Print the listing exactly as it stands, and skip any pictures in it.

╭─ PROVIDED MATERIAL

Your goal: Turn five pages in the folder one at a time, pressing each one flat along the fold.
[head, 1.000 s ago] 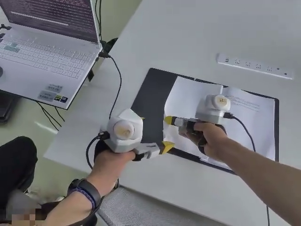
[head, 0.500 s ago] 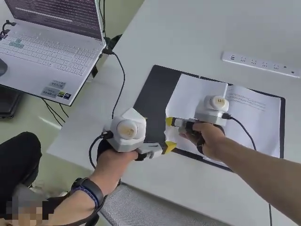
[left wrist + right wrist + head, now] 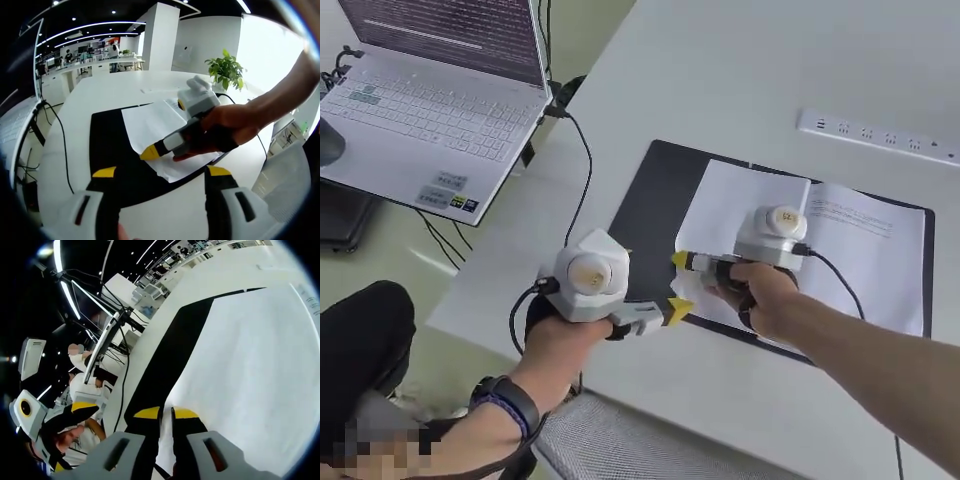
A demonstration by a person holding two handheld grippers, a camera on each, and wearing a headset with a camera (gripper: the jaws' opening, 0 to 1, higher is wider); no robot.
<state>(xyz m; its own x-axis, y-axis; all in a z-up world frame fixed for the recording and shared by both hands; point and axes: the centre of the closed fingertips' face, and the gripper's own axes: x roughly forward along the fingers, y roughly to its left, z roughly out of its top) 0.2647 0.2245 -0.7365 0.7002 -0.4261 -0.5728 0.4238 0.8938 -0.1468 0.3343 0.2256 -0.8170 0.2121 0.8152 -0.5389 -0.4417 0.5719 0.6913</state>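
Page [image 3: 745,205]: unchanged over the last second, its near left corner still pinched in the closed right tongs [image 3: 166,413] and raised off the folder [image 3: 650,205]; not yet carried across, so this turn is judged barely begun. Left tongs [image 3: 161,171]: open, empty, over the desk [image 3: 740,80] edge, with the folder just ahead of their tips.

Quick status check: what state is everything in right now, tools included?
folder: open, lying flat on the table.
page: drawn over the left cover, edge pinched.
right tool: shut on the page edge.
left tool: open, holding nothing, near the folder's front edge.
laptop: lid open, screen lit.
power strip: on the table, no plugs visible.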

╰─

-- SOLUTION TO THIS TASK --
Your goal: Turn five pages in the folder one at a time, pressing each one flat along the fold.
[head, 1.000 s ago] 
[head, 0.500 s ago] 
[left wrist + right wrist + head, now] 
A demonstration by a person holding two handheld grippers, a camera on each, and wearing a headset with a camera (gripper: the jaws' opening, 0 to 1, higher is wider); no robot.
<state>(xyz m; its own x-axis, y-axis; all in a z-up world frame fixed for the recording and shared by both hands; point and axes: the centre of the closed fingertips' face, and the gripper's own axes: x roughly forward along the fingers, y roughly to its left, z roughly out of its top) 0.2647 0.2245 -0.7365 0.7002 -0.4261 -0.5728 0.4238 0.8938 -0.1468 0.3343 0.2256 -0.8170 0.2121 0.8152 -0.5389 -0.4417 0.5719 0.6913</state>
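Page [image 3: 745,205]: unchanged over the last second, its near left corner still pinched in the closed right tongs [image 3: 166,413] and raised off the folder [image 3: 650,205]; not yet carried across, so this turn is judged barely begun. Left tongs [image 3: 161,171]: open, empty, over the desk [image 3: 740,80] edge, with the folder just ahead of their tips.

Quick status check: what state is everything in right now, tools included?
folder: open, lying flat on the table.
page: drawn over the left cover, edge pinched.
right tool: shut on the page edge.
left tool: open, holding nothing, near the folder's front edge.
laptop: lid open, screen lit.
power strip: on the table, no plugs visible.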

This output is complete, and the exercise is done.